3.2 Working with Beads

In the literature, the terms “particles,” “beads,” and “microspheres” are often used.

Generally speaking, “particles” are usually irregular in shape and non-uniform in size.

“Beads” are more spherical and more uniform. “Microspheres” are the most spherical and

uniform of the three. However, the distinction is not so clear cut. Therefore, the three terms are often used interchangeably. In the field of liquid chromatography, the term

“bead” is mostly used to describe the packing material in the separation column.

There are a wide variety of beads commercially available. Their sizes can range from several nanometers to millimeters. The base material can be silica, alumina, polystyrene (PS), and many others. There are a number of choices for surface chemistries and bulk properties as well, such as hydrophobicity, fluorescence, and magnetism. The beads can also come in a rainbow of colors. Some major vendors for all general and special beads are Bangs Laboratories (Fishers, IN), Duke Scientific (Palo Alto, CA), and Polysciences (Warrington, PA).

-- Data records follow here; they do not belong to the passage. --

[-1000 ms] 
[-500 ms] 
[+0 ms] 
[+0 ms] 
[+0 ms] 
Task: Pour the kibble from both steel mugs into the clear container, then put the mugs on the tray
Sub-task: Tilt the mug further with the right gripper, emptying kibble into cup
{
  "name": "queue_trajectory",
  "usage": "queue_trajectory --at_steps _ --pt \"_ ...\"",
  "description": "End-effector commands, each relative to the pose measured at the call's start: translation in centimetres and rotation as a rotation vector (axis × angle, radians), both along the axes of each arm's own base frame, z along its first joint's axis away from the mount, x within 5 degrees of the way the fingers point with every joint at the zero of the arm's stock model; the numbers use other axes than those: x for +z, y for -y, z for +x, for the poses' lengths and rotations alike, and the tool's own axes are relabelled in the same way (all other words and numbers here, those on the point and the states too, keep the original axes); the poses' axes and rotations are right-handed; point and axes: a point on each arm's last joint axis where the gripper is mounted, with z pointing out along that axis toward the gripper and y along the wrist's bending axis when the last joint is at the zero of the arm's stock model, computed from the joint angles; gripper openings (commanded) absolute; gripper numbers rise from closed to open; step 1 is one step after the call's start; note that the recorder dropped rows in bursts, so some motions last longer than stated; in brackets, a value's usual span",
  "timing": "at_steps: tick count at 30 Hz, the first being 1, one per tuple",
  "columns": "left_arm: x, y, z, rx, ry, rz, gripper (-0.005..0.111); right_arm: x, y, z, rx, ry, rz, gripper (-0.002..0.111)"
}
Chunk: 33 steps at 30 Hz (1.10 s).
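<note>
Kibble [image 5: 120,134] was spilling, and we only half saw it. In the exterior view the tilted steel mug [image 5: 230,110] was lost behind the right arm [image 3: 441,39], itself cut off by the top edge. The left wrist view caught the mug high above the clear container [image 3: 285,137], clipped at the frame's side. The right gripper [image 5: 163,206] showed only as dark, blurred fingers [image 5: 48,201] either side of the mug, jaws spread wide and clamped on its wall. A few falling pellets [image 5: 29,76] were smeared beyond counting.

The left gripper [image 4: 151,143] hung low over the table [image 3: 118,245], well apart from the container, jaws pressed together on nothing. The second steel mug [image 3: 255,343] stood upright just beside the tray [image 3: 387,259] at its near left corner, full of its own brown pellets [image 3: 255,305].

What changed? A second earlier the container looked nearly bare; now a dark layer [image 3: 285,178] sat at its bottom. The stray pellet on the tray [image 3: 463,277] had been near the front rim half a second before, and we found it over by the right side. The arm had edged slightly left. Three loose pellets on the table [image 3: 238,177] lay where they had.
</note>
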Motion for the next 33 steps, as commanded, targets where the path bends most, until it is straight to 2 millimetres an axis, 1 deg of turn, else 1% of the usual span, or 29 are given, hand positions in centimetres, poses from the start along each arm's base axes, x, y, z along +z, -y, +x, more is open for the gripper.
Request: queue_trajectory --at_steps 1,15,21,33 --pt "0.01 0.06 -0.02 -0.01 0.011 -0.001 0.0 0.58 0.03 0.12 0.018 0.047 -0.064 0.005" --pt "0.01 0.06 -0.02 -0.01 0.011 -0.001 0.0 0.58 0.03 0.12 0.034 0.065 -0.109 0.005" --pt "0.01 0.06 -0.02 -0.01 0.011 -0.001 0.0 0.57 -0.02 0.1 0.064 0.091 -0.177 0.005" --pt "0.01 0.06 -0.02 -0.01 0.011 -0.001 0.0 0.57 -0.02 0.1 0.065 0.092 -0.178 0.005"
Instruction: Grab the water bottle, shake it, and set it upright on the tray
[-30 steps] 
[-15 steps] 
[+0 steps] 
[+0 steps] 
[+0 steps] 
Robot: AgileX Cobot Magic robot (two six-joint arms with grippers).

Liquid chromatographic beads are available from vendors such as Alltech Associates (Deerfield, IL), Hamilton (Reno, NV), and Grace Vydac (Hesperia, CA).

3.2.2 Aggregation

The interactions between particles, especially surface forces, are proportional to the first power of particle size. As a comparison, gravitational force is proportional to the mass, thus to the cube of particle size. Hydrodynamic forces caused by flow depend roughly on the square of particle size. Therefore, when the particle dimension reaches the micron level, surface forces become dominant. Aggregation is often seen for suspended micro-particles, which aggregate by collision and are held together by surface forces [12].

The leading cause for aggregation of polymeric particles is hydrophobic interaction. The particles are likely to form aggregates in aqueous solution to reduce their total surface area, and thus lower their surface energy. Silica beads are more hydrophilic

because of their surface hydroxyl groups. For them, the main cause of aggregation is charge interactions. Furthermore, higher temperature or particle concentration increases the likelihood for the particles to contact, thus creates more opportunities for aggregation.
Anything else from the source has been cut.